Pastor Peter felt himself being thrown headlong into deepening, abysmal darkness—an isolation of his own making. Only he could change it. But how?
His ministry had grown internationally, and he had the ear and the trust of the world’s political and corporate movers and shakers; but now his integrity was being ambushed.
Success had stretched him on so many levels; with so many invitations that he literally needed to be in two places at once.
His fascination for computer technology led him to contact a tele-transportation researcher friend.
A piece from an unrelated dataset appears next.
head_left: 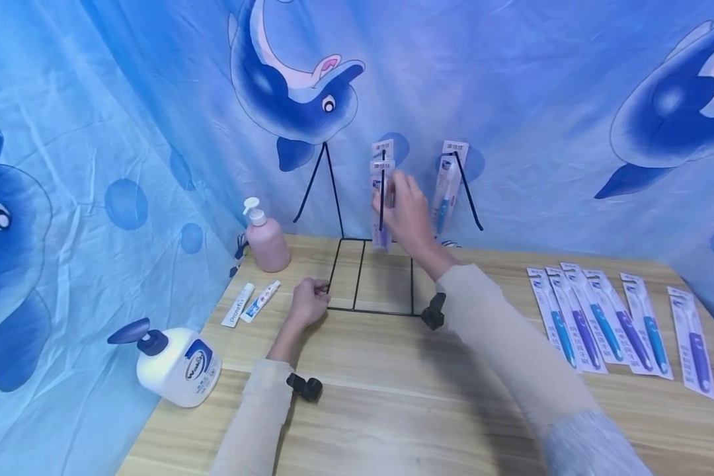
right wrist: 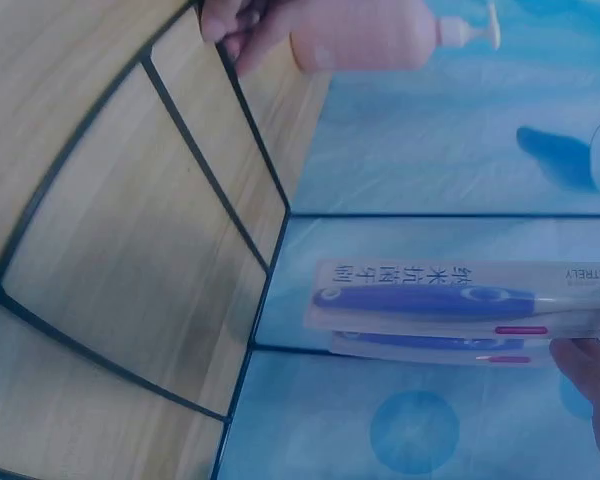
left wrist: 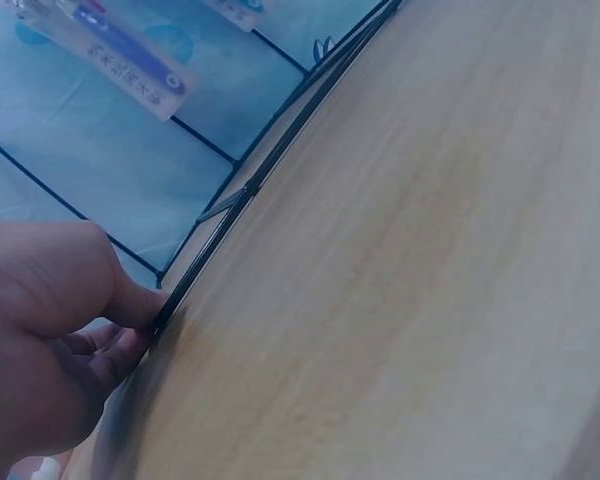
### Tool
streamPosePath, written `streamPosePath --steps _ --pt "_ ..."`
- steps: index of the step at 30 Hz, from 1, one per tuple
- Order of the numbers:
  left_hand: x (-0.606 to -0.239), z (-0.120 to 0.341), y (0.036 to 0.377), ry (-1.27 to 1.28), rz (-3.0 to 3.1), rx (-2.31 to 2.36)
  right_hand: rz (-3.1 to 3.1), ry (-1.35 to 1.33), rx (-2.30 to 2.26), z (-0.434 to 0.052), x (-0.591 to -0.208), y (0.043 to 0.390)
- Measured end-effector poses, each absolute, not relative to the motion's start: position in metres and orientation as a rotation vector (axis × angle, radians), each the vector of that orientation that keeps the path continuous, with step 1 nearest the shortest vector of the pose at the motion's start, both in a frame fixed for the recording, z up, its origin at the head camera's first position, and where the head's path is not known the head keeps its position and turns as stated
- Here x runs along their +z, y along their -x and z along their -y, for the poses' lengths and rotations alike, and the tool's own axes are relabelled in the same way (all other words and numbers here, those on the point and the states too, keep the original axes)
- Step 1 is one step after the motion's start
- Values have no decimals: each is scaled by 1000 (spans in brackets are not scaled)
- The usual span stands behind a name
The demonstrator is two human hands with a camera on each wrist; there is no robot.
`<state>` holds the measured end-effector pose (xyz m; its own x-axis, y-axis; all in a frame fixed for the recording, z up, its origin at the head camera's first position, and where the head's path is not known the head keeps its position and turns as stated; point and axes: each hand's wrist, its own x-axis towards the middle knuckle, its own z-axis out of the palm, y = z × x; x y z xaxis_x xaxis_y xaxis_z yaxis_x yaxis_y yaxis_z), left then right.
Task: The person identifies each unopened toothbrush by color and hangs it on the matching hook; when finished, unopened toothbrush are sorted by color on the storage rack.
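The right hand is raised at the middle hook of a black wire display rack that stands at the back of the wooden desk, and its fingers pinch a packaged toothbrush by the lower part of the card, holding it at the hook, where another pack of the same kind already hangs just behind it. In the right wrist view the pack shows a purple-blue brush under clear plastic, with the second pack directly beneath it. The left hand is low on the desk, its fingers curled round the front left corner of the rack's base frame, and it holds the wire there (the left wrist view shows thumb and fingers closing on the thin black rod). I judge that the pack is very light and a little stiff, a flat card with a smooth blister that can slip, so the best place to hold it is the flat card edges, leaving the top hole free. The rack seems light also and may tip, so a grip on its base is sensible. One more pack hangs on the right hook, a row of packs lies on the desk at the right, and a pink pump bottle, a white pump bottle and two small tubes are at the left.
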<state>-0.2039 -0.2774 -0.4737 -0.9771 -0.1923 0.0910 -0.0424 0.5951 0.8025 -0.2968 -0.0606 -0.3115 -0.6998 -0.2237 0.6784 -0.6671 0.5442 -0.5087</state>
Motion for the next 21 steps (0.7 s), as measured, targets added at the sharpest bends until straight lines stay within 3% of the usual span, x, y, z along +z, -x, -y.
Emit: streamPosePath --steps 8,21 --pt "-472 276 204 -208 2645 -1325 2352 -615 1111 66 -303 319" --pt "-475 276 204 -215 2653 -1313 2400 -585 1142 67 -304 322"
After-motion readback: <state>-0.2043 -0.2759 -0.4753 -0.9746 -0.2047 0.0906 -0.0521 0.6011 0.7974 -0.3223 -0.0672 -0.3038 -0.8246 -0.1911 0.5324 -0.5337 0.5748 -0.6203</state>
Like all Star Wars (Beam me up, Scotty!) television series aficionados, he saw the benefits of instantaneous travel. However his friend explained that this process could only operate between science labs that were nowhere near major cities; adding a warning that even the slightest momentary power loss could permanently realign his molecules—or worse—lose him instantaneously and irretrievably.
But his throwaway line of “Why not clone yourself?” offered Pastor Peter a solution that would double his availability to speak, to travel, and to promote his books, DVDs and other merchandise.
Pastor Peter quickly had himself cloned, swearing his staff to absolute secrecy.
Suddenly there were two completely-indistinguishable Pastor Peters, with even the most-prying media people unable to detect he could get so much done.
It all went so well, until the clone felt that the need to widen his appeal. So he began to include ambiguous and risqué illustrations in his messages; quickly descending into absolute filth.
Did he break new ground? Did he ever!
The money started rolling in. Pastor Peter began receiving invitations to speak at venues that had previously been off-limits to him. Thinking these were genuine opportunities, he willingly accepted; to find that his new audiences only wanted what his clone had been delivering. He found himself being booed off-stage, while the clone kept feeding and fulfilling these unworthy hopes whenever he appeared.
His traditional supporters became confused and dried up their backing completely.
When news broke that Pastor Peter’s clone had become a movie porn-star; the darkness enveloped him, and he knew he had to end it once and for all.
He invited the clone to a one-on-one evening meeting, and the two drove separately to a mountaintop retreat, where they faced each other on the deck outside the foyer. The smirking clone refused all of Pastor Peter’s desperate pleas, revealing that he had opened a secret bank account for all the money he was making.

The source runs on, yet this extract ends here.